> **What you have to do**: From the data below, return the exact lines starting at the line containing "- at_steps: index" and ending at the line containing "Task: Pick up", both included, and nothing else.

START Information supplied

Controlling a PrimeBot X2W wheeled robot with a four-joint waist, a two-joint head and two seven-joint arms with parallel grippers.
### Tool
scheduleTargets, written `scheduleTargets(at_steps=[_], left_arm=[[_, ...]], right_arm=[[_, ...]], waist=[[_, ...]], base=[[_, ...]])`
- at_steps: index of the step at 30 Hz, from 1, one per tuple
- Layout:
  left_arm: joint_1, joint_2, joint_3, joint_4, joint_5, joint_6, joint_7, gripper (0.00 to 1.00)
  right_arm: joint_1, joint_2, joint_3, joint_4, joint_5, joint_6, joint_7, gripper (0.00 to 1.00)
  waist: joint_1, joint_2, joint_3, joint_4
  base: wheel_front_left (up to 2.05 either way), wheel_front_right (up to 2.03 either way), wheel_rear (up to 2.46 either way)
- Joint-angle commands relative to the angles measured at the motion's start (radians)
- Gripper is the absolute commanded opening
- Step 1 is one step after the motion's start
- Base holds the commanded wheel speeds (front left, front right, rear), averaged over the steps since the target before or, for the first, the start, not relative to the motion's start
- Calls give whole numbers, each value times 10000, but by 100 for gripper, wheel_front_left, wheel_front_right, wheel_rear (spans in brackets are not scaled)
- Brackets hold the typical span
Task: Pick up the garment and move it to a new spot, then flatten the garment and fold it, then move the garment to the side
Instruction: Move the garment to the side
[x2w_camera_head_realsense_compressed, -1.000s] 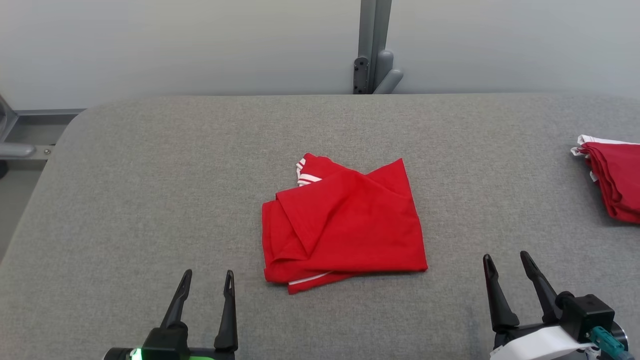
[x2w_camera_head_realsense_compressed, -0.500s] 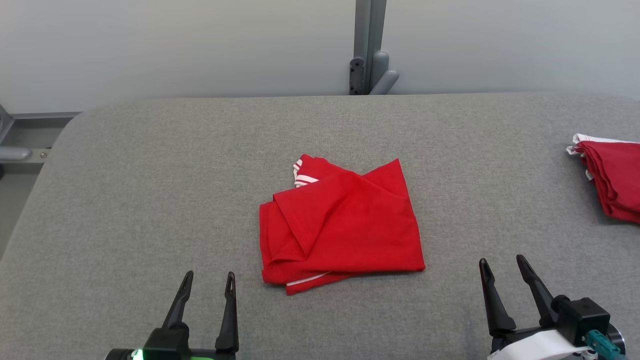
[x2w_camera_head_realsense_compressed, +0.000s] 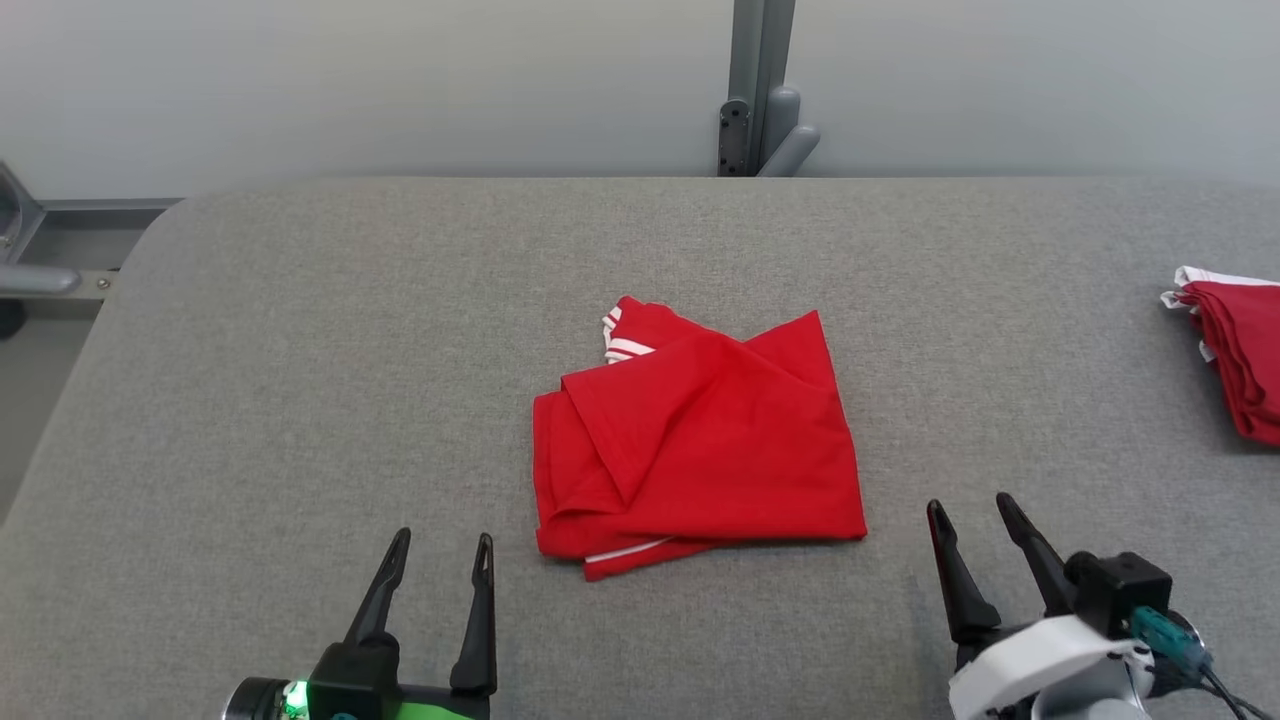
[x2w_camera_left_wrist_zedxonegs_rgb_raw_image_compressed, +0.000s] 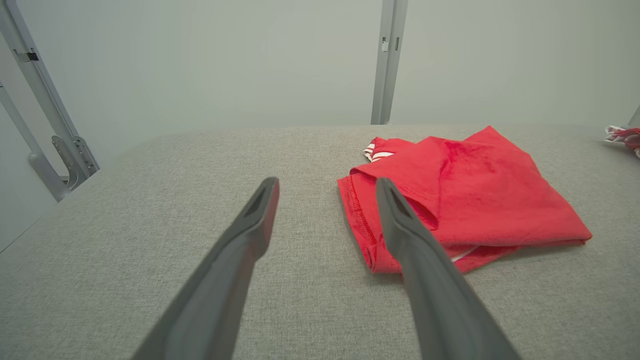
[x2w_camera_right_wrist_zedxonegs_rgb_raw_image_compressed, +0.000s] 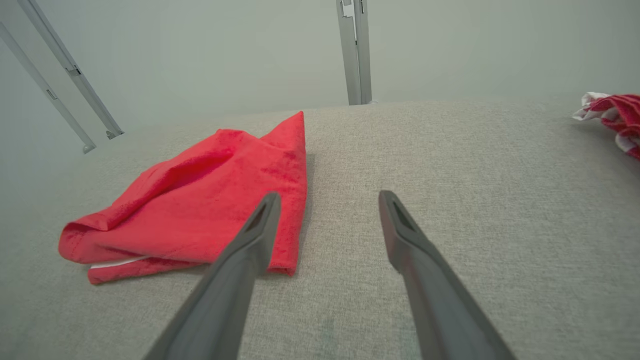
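**foldbot_fan:** Which step is this? The garment (x2w_camera_head_realsense_compressed: 695, 435) sits in the middle of the desk (x2w_camera_head_realsense_compressed: 300, 350), red with white trim, in a rough folded square.

**gripnerd:** Looks to me like the folding's done (a bit sloppy, one flap runs across on a diagonal), so the move to the side is what's left. The left end effector (x2w_camera_head_realsense_compressed: 442, 537) and right end effector (x2w_camera_head_realsense_compressed: 969, 501) are both spread wide and holding nothing. Each sits near one of the garment's near corners but apart from it.

**foldbot_fan:** So what's next?

**gripnerd:** I'd guess each one has to come in at the near edge and pinch every layer, or the thing falls open when lifted.

**foldbot_fan:** Count?

**gripnerd:** One garment in the middle, one red pile (x2w_camera_head_realsense_compressed: 1235, 360) at the desk's right edge (can't tell how many pieces are in it), two end effectors, one desk.
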Motion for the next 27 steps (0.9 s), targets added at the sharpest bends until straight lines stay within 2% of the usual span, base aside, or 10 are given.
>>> scheduleTargets(at_steps=[1,7,14,25,26,27], left_arm=[[-195,-1,-59,38,67,-51,-24,100],[-474,0,-245,88,27,-131,-24,100],[-833,0,-475,203,-63,-142,-24,100],[-1116,0,-623,257,-182,-66,-24,100],[-1145,0,-634,264,-184,-73,-24,100],[-1167,0,-638,268,-183,-81,-24,100]], right_arm=[[-514,-132,189,596,201,-2,-28,100],[-2126,-437,1137,2257,838,-2,-28,100],[-3951,-614,2188,4064,2365,-2,-28,100],[-5229,-677,3126,5756,3992,-2,-28,100],[-5290,-659,3162,5849,4204,-2,-28,79],[-5353,-655,3232,5929,4375,-2,-28,47]], waist=[[0,0,168,156],[0,0,536,448],[0,0,932,802],[0,0,1154,936],[0,0,1165,938],[0,0,1178,942]], base=[[0,0,0],[0,0,0],[0,0,0],[0,0,0],[0,0,0],[0,0,0]])
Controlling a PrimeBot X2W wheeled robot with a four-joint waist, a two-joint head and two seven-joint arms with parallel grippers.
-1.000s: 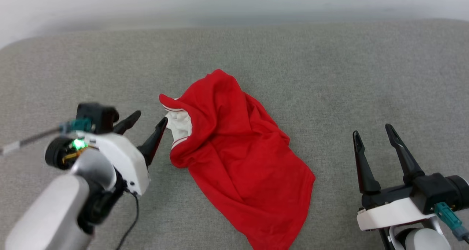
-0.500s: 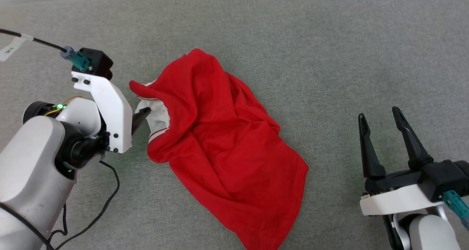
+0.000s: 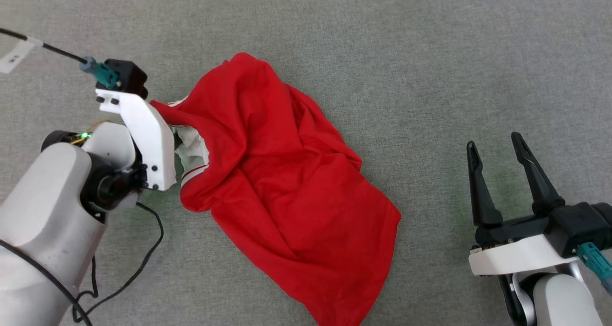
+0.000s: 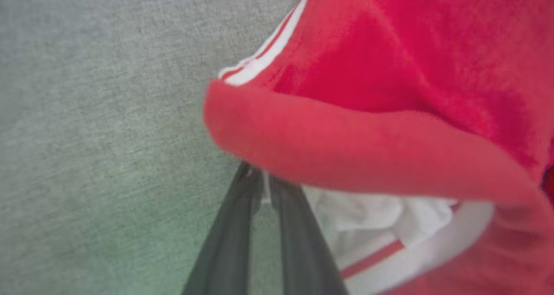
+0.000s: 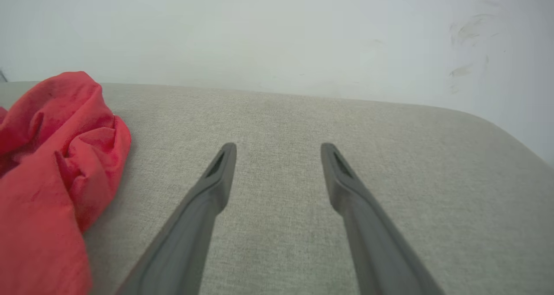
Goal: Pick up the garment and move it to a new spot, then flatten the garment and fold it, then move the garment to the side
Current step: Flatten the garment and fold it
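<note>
One pinch begins the pickup, the left gripper (image 4: 259,180) nearly shut on the white sleeve (image 4: 368,217) of the red jersey T-shirt (image 3: 287,187) and due to lift next, while the right gripper (image 3: 493,140) hovers wide open, empty.

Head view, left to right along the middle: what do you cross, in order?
left gripper, fingers pinched on the garment's white cloth → garment, red and crumpled → bare gray surface → right gripper, fingers open and clear of the cloth
</note>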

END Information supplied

> **Answer**:
- at_steps: index of the step at 30 Hz, from 1, one per tuple
- Layout:
  left_arm: joint_1, joint_2, joint_3, joint_4, joint_5, joint_6, joint_7, gripper (0.00 to 1.00)
  right_arm: joint_1, joint_2, joint_3, joint_4, joint_5, joint_6, joint_7, gripper (0.00 to 1.00)
  waist: joint_1, joint_2, joint_3, joint_4
  base: wheel_front_left (up to 2.05 either way), wheel_front_right (up to 2.03 either way), wheel_rear (up to 2.46 either way)
- Joint-angle commands relative to the angles measured at the motion's start (radians)
- Gripper is the absolute commanded opening
- Step 1 is one step after the motion's start
- Base holds the commanded wheel speeds (front left, front right, rear), averaged over the steps since the target before or, for the first, the start, not relative to the motion's start
- Calls give whole numbers, each value times 10000, but by 100 for gripper, wheel_front_left, wheel_front_right, wheel_rear (spans in brackets are not scaled)
- Brackets hold the typical span
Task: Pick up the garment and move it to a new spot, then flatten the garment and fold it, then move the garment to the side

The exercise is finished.